Task goal: For this exercise, restate the data below with no change at all.

Raw data:
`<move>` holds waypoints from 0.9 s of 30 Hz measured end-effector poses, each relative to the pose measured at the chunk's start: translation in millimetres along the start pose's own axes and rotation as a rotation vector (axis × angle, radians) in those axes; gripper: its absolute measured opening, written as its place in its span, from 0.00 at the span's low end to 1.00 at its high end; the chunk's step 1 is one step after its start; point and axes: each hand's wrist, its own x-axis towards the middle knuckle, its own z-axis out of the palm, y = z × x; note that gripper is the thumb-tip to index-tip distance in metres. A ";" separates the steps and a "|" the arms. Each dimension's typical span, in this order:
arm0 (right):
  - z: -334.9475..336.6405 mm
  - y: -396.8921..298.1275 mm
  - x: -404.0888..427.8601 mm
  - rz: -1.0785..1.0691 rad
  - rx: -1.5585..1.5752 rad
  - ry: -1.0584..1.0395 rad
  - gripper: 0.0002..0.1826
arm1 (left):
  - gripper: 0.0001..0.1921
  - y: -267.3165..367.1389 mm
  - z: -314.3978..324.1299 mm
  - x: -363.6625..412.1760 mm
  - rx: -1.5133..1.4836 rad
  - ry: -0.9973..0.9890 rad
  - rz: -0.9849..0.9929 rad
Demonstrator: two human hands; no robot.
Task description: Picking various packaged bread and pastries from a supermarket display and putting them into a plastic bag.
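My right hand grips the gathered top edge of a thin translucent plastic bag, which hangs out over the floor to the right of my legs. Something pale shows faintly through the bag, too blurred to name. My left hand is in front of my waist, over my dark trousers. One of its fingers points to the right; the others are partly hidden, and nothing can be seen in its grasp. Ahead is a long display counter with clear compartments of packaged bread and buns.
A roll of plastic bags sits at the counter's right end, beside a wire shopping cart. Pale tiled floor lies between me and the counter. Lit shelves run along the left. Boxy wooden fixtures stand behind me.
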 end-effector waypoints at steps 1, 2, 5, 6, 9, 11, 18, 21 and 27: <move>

Answer box:
`<move>` holds waypoints from 0.9 s of 30 Hz measured end-effector poses, each relative to the pose measured at the chunk's start: translation in millimetres along the start pose's own axes and rotation as a rotation vector (axis × angle, radians) in those axes; gripper: its absolute measured opening, written as its place in its span, from 0.00 at the span's low end to 1.00 at its high end; the chunk's step 1 is one step after its start; point and axes: each hand's wrist, its own x-axis towards the middle knuckle, its own z-axis out of the palm, y = z × x; note that gripper is the thumb-tip to index-tip distance in metres. A ";" separates the steps and a "|" the arms. Each dimension's typical span, in this order:
arm0 (right):
  - z: -334.9475..336.6405 mm
  - y: -396.8921..298.1275 mm
  - x: -404.0888..427.8601 mm
  - rz: -1.0785..1.0691 rad
  - rx: -1.5585..1.5752 rad
  - ry: -1.0584..1.0395 rad
  - gripper: 0.0002..0.1826
arm1 (left):
  - gripper: 0.0001..0.1921
  - y: -267.3165..367.1389 mm
  - z: -314.3978..324.1299 mm
  - x: -363.6625..412.1760 mm
  - rx: -1.5133..1.4836 rad
  - ry: -0.9973..0.9890 rad
  - rz: -0.9849..0.9929 rad
Demonstrator: two human hands; no robot.
Task description: Picking various packaged bread and pastries from a supermarket display and putting them into a plastic bag.
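My right hand grips the gathered top edge of a thin translucent plastic bag, which hangs out over the floor to the right of my legs. Something pale shows faintly through the bag, too blurred to name. My left hand is in front of my waist, over my dark trousers. One of its fingers points to the right; the others are partly hidden, and nothing can be seen in its grasp. Ahead is a long display counter with clear compartments of packaged bread and buns.
A roll of plastic bags sits at the counter's right end, beside a wire shopping cart. Pale tiled floor lies between me and the counter. Lit shelves run along the left. Boxy wooden fixtures stand behind me.
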 end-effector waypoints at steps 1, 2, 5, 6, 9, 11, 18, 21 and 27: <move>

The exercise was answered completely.